■ Work to be completed: Find the string "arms" in the data, and copy out each line that has it.

■ The data:
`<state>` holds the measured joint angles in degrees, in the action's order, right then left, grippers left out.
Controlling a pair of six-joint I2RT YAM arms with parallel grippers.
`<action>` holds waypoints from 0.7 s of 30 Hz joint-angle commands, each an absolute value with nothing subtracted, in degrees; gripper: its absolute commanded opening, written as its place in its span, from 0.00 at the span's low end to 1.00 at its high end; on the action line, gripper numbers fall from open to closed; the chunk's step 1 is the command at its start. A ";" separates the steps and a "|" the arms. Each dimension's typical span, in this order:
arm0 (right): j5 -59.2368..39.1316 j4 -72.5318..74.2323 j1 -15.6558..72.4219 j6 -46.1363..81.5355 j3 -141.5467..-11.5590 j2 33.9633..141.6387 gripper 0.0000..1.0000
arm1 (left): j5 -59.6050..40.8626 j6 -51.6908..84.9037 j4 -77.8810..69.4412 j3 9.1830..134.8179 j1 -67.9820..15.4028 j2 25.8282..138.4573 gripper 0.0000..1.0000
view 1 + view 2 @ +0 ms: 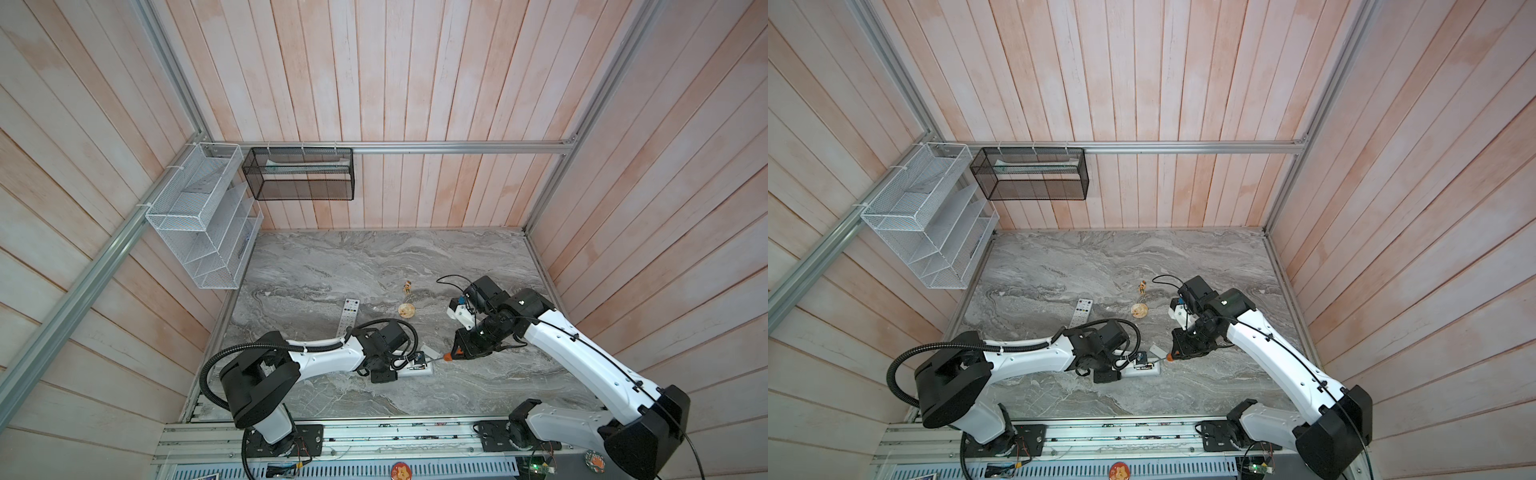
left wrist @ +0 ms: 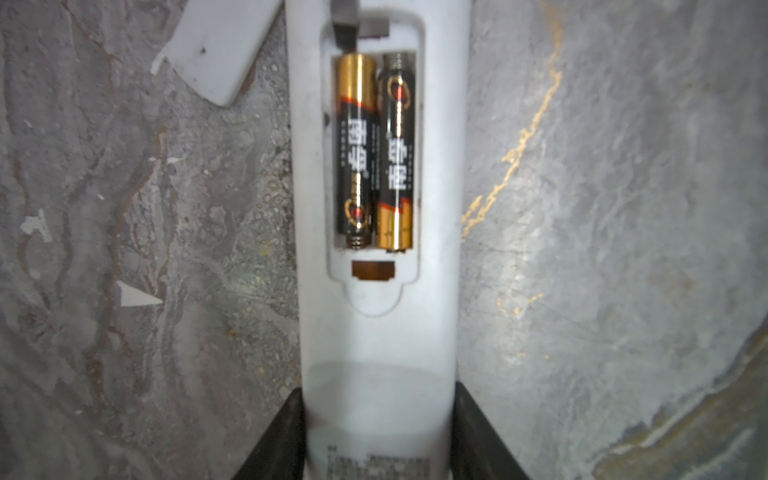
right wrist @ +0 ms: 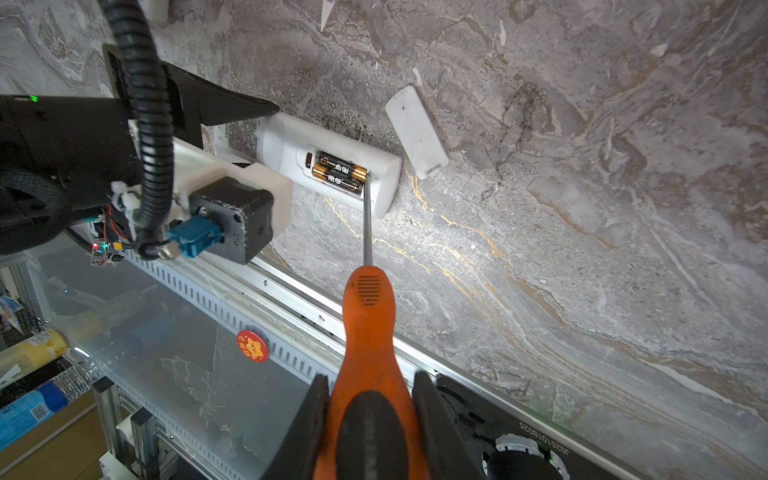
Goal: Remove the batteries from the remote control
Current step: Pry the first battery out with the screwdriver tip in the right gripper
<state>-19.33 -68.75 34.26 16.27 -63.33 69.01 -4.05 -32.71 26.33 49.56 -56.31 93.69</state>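
Marble table (image 1: 478,257) — open remote (image 3: 282,141), second remote (image 1: 348,314), cover (image 3: 417,132) (white).

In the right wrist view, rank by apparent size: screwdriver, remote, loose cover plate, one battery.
1. screwdriver, though nearness to the camera inflates it
2. remote, partly hidden
3. cover plate
4. battery, clearly smallest

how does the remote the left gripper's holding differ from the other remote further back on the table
The held remote lies back up, compartment open, two batteries showing; the far remote lies buttons up. The left gripper clamps the held remote and the screwdriver tip reaches into it; the far remote lies free. Both are slim, pale, flat on the table.
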 commanded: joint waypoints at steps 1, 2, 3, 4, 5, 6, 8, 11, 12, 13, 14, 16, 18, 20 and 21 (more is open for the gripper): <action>-19.72 -67.59 34.50 15.51 -61.88 68.83 0.00 | -2.19 -33.93 31.46 46.23 -56.76 98.94 0.18; -19.93 -67.54 34.51 15.46 -61.88 68.74 0.00 | -2.19 -33.93 31.59 46.32 -56.72 98.96 0.17; -20.16 -67.55 34.52 15.44 -61.89 68.76 0.00 | -2.26 -33.93 31.55 46.32 -56.76 99.18 0.17; -20.21 -67.65 34.52 15.45 -61.88 68.71 0.00 | -2.36 -33.93 31.55 46.32 -56.78 99.30 0.17; -20.35 -67.68 34.50 15.45 -61.85 68.72 0.00 | -2.37 -33.93 31.57 46.38 -56.78 99.55 0.17; -20.71 -67.66 34.54 15.45 -61.79 68.50 0.00 | -2.45 -33.91 31.60 46.43 -56.75 99.58 0.17; -21.76 -67.54 34.47 15.38 -61.64 68.25 0.00 | -2.46 -33.92 31.64 46.61 -56.77 99.84 0.16; -24.43 -66.81 34.50 14.90 -60.62 67.89 0.00 | -2.59 -33.90 31.62 46.58 -56.76 99.92 0.16; -25.60 -66.51 34.46 14.85 -60.35 67.70 0.00 | -2.64 -33.93 31.67 46.58 -56.76 99.85 0.16; -26.60 -66.21 34.51 14.72 -60.11 67.56 0.00 | -2.59 -33.93 31.64 46.58 -56.76 99.87 0.16; -27.73 -65.90 34.53 14.60 -59.94 67.47 0.00 | -2.68 -33.93 31.64 46.51 -56.78 99.84 0.16; -29.37 -65.28 34.47 14.63 -59.94 66.94 0.00 | -2.76 -33.84 31.64 46.49 -56.73 99.75 0.16; -30.77 -64.78 34.54 14.83 -60.36 66.47 0.00 | -2.90 -33.84 31.64 46.49 -56.78 99.84 0.16; -31.44 -64.51 34.53 15.11 -60.97 66.22 0.00 | -2.97 -33.84 31.64 46.49 -56.78 99.84 0.16; -31.79 -64.42 34.52 15.28 -61.32 65.99 0.00 | -2.99 -33.86 31.64 46.49 -56.74 99.92 0.16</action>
<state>-23.31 -68.23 34.04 16.29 -60.75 67.07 -4.10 -32.71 27.07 50.15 -56.31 94.30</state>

■ Output for this exercise:
Controlling a pair of six-joint I2RT YAM arms with parallel grippers.
`<action>` holds waypoints from 0.7 s of 30 Hz joint-angle commands, each an absolute value with nothing subtracted, in degrees; gripper: its absolute commanded opening, written as its place in its span, from 0.00 at the span's low end to 1.00 at its high end; on the action line, gripper numbers fall from open to closed; the chunk's step 1 is the command at its start. A ";" separates the steps and a "|" the arms. Each dimension's typical span, in this order:

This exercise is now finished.